Election 2024 Will Be Intense—Take A Break This Summer If You Can
And other thoughts from a news junkie who temporarily logged off
Political discourse has been miserable this year, even more than usual. Partly that’s because of the news itself, with wars in Gaza and Ukraine. Part is the fracturing of news-related social media—Bluesky, Threads, Mastodon, etc.—and the ongoing efforts of X (nee Twitter) to promote lies, trolling, and bigotry. But part of it is the high stakes 2024 election. And that means the discourse will get worse.
The campaign will be intense, and no matter the electoral outcome, the aftermath probably won’t be smooth. So if you follow American politics and world events, if consuming the news is a regular part of your day, and especially if you participate in online discourse—and if you’re reading this, there’s a good chance you do—then try to find some time this summer to take a break.

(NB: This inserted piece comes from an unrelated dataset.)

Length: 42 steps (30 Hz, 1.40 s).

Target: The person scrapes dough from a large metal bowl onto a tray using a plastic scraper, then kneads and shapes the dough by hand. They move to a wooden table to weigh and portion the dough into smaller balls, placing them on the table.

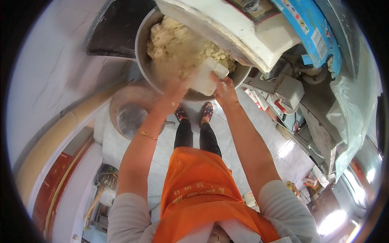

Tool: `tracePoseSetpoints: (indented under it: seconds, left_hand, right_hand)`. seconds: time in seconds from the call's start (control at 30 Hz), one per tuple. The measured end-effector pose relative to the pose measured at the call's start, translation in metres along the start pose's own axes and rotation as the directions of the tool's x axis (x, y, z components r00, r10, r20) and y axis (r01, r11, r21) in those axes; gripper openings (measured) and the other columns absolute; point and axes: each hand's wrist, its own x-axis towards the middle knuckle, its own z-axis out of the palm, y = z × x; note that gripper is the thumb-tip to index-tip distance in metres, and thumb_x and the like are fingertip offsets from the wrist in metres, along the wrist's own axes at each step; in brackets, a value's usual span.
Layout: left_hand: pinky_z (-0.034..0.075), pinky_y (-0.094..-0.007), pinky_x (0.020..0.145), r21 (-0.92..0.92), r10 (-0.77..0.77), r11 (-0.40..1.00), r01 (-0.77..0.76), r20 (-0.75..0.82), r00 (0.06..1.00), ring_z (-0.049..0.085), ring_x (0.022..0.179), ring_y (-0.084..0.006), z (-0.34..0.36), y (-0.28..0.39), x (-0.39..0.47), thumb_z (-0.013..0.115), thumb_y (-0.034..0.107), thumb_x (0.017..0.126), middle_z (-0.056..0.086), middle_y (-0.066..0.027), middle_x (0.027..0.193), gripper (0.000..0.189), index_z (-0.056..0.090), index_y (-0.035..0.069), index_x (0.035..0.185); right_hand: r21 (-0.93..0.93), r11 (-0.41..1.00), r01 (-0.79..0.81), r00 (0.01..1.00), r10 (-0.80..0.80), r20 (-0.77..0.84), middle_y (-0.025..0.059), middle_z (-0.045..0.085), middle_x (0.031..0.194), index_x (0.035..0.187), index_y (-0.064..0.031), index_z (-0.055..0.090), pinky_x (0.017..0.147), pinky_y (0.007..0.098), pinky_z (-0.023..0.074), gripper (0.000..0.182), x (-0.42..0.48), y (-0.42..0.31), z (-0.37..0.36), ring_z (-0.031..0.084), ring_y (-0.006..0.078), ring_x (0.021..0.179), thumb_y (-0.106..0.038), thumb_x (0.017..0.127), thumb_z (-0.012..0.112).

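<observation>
A large round metal mixing bowl [140,50] holds a mass of pale, crumbly dough [170,36]. My right hand [225,89], dusted with white, grips a flat white plastic piece [203,79] over the near rim; whether it is a scraper or a small container is unclear. Just left of it, my left hand [174,91] reaches over the same rim, its fingers smeared by blur. Whether it touches the plastic piece or holds anything cannot be made out. Haze blurs the middle of the dough.
A white mixer housing [218,21] overhangs the bowl's far right side. On the floor to the left stands a wide round tub [121,100]. Machinery with a red-handled part [279,105] lines the right, beside clear plastic sheeting [352,100]. A yellowish rail [60,130] runs along the left.
</observation>
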Motion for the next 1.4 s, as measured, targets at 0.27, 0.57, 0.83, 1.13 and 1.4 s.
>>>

I just did, and highly recommend it.
This is the fourth year I’ve cut myself off for about two weeks. I check email—deleting any political newsletter without clicking—but never open social media. Notifications are off. I keep up with sports and tv/movies, but avoid any news or commentary website. I unsubscribe from political podcasts, so I don’t automatically download new episodes. It takes a couple of days of willfully not checking, then settles into a period of ignorance-is-bliss.
I look at my phone less. I’m more present, my thoughts less divided. Life feels slower, and less demanding. I do things I’ve been meaning to, like home projects, and things I usually don’t have time for, like reading fiction.
By about two weeks, the ignorance starts feeling more like isolation, boredom, and hiding from the world. Then I write something and wade back in.
That’s how these breaks usually go, which is why I’ve made them an annual thing, but this time I felt something more than before: relief. Like a burden had been removed, or at least significantly eased. The news this year has been heavy.
It feels silly to talk about news consumption and commentary as burdensome, because it’s so minor compared to what people who experience the bad news go through. But those aren’t mutually exclusive. Observation and discussion is tiny compared to living through violence and repression, but all the negativity still weighs on people. I bet most of you know that feeling.
Information Age life is one of collapsed distance and topic smoothing, where faraway things are thrown in your face, day after day, intermingled with personal stuff like graduation photos. It makes people feel as if it’s all happening to them, which feeds, and is fed by, increased exposure to the most passionate reactions. Stepping away long enough for that feeling to fade is clarifying.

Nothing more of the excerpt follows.